To get a better grip on such breaches, Hamilton recommends that organizations "treat the announcement of a vulnerability in a product that is exposed to the internet as an incident and embed that language into business associate agreements."
Following hacks, unauthorized access/disclosure incidents are the second-most common category of health data breaches posted on the tally so far this year. There have been 71 unauthorized access/disclosure breaches affecting nearly 4.1 million individuals posted so far.
Of those, several incidents involved the use of tracking tools in websites that shared individuals' personal information to third-party marketing, advertising or social media companies without individuals' consent.
Online mental health services firm Cerebral has reported the largest such incident so far this year. The San Francisco-based company in March reported a breach affecting nearly 3.2 million individuals involving the "inadvertent" sharing of PHI, including online mental health assessments, through its use of pixels and similar web tracking technologies to third parties such as TikTok, Facebook and Google (see: Not-So-Cerebral Sharing of Mental Health Data Hits Millions).
HHS OCR issued guidance in December warning that entities covered by HIPAA cannot use website tracking technologies if the trackers transmit PHI without patient consent or if the entities don't have a signed business associate agreement with the tech tracking vendors (see: HHS: Web Trackers in Patient Portals Violate HIPAA).
HHS OCR officials have also stated that HIPAA violations involving the use of website trackers are becoming a top enforcement priority.

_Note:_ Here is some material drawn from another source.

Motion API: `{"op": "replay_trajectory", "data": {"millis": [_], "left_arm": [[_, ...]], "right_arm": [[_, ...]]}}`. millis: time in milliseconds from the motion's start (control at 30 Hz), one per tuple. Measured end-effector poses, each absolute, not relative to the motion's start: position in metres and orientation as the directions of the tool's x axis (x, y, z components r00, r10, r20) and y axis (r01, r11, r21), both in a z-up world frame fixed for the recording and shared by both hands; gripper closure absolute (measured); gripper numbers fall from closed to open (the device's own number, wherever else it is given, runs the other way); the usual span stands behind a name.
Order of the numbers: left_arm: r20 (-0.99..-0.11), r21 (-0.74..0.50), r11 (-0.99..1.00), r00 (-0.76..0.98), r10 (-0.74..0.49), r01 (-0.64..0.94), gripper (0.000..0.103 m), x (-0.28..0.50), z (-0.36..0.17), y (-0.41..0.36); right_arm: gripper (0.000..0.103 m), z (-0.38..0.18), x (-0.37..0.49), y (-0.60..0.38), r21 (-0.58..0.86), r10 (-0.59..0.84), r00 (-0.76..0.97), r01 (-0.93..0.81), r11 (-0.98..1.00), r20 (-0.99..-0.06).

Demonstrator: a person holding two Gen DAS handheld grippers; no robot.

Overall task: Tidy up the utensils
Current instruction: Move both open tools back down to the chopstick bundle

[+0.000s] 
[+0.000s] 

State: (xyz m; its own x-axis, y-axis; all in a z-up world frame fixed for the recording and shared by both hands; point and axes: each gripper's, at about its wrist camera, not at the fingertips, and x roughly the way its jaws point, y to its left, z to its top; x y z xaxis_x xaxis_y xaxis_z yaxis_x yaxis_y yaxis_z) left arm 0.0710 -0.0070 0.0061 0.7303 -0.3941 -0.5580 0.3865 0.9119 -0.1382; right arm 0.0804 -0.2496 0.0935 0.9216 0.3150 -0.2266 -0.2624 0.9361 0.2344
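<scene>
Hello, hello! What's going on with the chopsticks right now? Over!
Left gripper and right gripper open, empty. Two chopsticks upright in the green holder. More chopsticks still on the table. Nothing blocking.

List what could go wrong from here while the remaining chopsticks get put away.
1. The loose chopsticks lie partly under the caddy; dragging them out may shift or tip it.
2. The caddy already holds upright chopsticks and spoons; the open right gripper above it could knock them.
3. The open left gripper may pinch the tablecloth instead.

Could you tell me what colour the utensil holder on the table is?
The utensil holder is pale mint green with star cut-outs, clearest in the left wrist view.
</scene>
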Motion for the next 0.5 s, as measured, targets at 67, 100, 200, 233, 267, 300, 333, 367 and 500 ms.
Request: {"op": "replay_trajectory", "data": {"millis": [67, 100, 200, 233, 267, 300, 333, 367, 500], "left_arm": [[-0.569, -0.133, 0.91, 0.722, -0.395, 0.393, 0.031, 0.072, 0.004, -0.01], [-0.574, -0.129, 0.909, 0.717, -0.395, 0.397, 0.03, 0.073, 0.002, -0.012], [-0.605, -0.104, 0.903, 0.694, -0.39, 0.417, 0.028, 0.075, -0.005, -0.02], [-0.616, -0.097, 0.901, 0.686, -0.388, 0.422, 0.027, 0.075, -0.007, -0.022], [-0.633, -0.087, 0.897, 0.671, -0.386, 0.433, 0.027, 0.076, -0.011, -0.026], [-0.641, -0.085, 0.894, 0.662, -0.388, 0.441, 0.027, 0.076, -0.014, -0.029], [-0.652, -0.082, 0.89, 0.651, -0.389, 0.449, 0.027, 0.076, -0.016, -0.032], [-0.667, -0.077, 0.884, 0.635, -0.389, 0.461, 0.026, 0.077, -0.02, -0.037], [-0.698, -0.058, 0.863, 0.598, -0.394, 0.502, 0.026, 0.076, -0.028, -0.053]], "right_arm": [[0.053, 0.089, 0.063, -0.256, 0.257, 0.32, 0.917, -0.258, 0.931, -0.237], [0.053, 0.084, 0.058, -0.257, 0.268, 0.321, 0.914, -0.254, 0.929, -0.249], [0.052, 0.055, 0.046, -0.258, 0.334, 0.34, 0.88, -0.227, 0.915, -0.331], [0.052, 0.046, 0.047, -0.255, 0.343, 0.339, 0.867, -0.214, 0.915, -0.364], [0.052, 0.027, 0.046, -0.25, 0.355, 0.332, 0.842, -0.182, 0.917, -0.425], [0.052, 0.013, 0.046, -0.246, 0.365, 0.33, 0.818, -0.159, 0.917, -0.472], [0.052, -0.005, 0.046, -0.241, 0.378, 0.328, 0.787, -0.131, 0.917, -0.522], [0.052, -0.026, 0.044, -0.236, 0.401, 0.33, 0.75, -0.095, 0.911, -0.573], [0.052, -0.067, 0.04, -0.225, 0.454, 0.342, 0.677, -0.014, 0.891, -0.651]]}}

So far, the agency has not issued a HIPAA enforcement action involving trackers (see: HHS OCR Leader: Agency Is Cracking Down on Website Trackers).
The only relatively good news emerging from the federal tall, so far this year is that only five breaches that involve the loss or theft of unencrypted devices, affecting a total of 12,305 people, have been reported. Less than 10 years ago, incidents involving unencrypted computing devices and media were the No. 1 category of health data breaches and affected millions of individuals annually.
To date 5,598 major health data breaches affecting nearly 431 million people have been posted to the HHS OCR tally since 2009.